Rabu 22 Okt 2025, 07:55 WIB
Konferensi pers Kortas Tipidkor Polri menetapkan dua pejabat PT Sarana Pembangunan Riau (SPR) sebagai tersangka kasus dugaan korupsi pengelolaan keuangan perusahaan daerah. (Sumber: Poskota/Ali Mansur)

Konferensi pers Kortas Tipidkor Polri menetapkan dua pejabat PT Sarana Pembangunan Riau (SPR) sebagai tersangka kasus dugaan korupsi pengelolaan keuangan perusahaan daerah. (Sumber: Poskota/Ali Mansur)

KEBAYORAN BARU, POSKOTA.CO.ID – Penyidik Korps Pemberantasan Tindak Pidana Korupsi (Kortas Tipidkor) Polri menetapkan dua pejabat PT Sarana Pembangunan Riau (SPR) sebagai tersangka kasus dugaan korupsi pengelolaan keuangan perusahaan daerah.

Dugaan penyimpangan itu terjadi dalam pengelolaan Blok Migas Langgak periode 2010–2015.

“Berdasarkan hasil penyidikan dan ditemukannya kecukupan alat bukti, penyidik menetapkan dua orang tersangka.
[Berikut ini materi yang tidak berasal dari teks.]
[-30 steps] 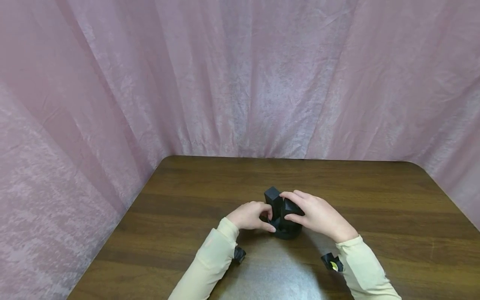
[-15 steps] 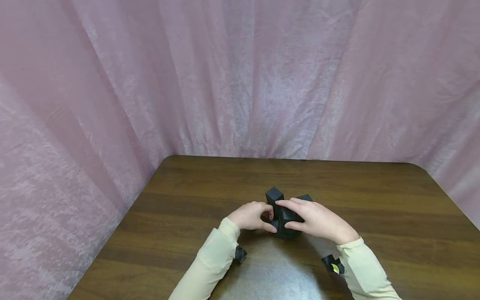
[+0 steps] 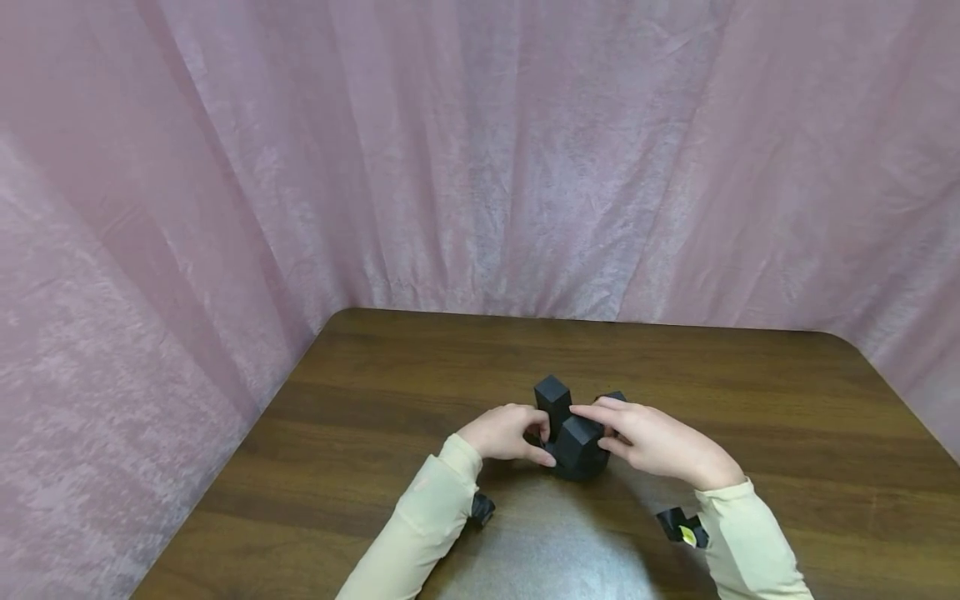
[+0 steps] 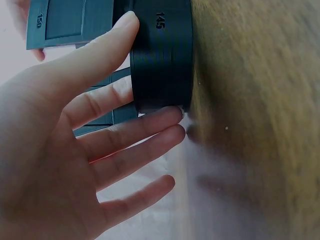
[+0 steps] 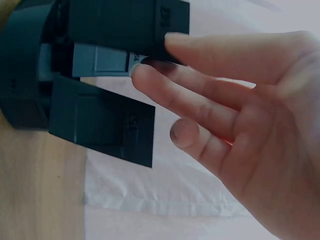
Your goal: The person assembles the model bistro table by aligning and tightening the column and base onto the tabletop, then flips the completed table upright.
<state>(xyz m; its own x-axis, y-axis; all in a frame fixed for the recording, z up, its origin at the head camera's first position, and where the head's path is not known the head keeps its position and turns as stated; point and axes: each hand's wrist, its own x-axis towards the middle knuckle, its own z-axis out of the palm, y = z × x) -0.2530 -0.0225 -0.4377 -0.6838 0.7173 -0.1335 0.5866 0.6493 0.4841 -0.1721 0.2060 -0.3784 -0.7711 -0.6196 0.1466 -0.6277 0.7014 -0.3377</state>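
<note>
A round black base (image 3: 581, 473) stands on the wooden table with several angular black blocks rising from it. My left hand (image 3: 506, 433) grips the base from the left. In the left wrist view the thumb lies on its wall (image 4: 162, 60), marked 145, with fingers around the other side. My right hand (image 3: 660, 437) pinches the front block (image 3: 581, 433) between thumb and index finger. In the right wrist view this block (image 5: 125, 22) reads 147, and the index fingertip is hidden behind it. Beside it stands a block (image 5: 105, 120) marked 151. Another block (image 4: 75, 22) reads 150.
The brown wooden table (image 3: 420, 358) extends around the assembly, with rounded far corners. Pink curtains (image 3: 480, 167) hang behind and to the sides. Small black wrist devices (image 3: 684, 527) sit under the sleeves.
My right hand first slid a little left and nearer, uncovering the rear right block, then shifted right, showing more of the front block. The left hand keeps its hold on the base.
</note>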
Rahman Akil selaku Direktur Utama SPR dan Debby Riauma Sari sebagai Direktur Keuangan," ujar Wakil Direktur Penindakan Kortas Tipidkor Polri, Kombes Bhakti Eri Nurmansyah, dalam konferensi pers di Mabes Polri, Jakarta Selatan, Rabu, 22 Oktober 2025.

Baca Juga: Cek Tarif Listrik Subsidi Oktober 2025, Berlaku hingga Desember

Bhakti menjelaskan, SPR yang merupakan Badan Usaha Milik Daerah (BUMD) Pemprov Riau membentuk anak perusahaan bernama PT Sarana Pembangunan Riau Langgak (SPR Langgak).

Perusahaan itu ditunjuk sebagai operator pengelola Blok Migas Langgak di wilayah Cekungan Riau.

Kasus ini berawal dari kerja sama konsorsium antara SPR dan PT Kingswot Capital Limited (KCL) untuk mengelola Blok Langgak.

Penunjukan tersebut dilakukan setelah Direktorat Jenderal Migas Kementerian ESDM, yang saat itu dipimpin Evita H. Legowo, menerbitkan surat penawaran langsung kepada SPR pada 25 November 2009.

Pada 30 November 2009, SPR dan KCL menandatangani Production Sharing Contract (PSC) dengan Kementerian ESDM untuk jangka waktu 20 tahun, berlaku sejak April 2010 hingga 2030.

Namun, penyidik menemukan adanya pelanggaran terhadap prinsip tata kelola pemerintahan yang baik (Good and Clean Governance).

Menurut Bhakti, kedua tersangka diduga melakukan pengeluaran keuangan perusahaan tanpa dasar jelas dan tidak sesuai prosedur.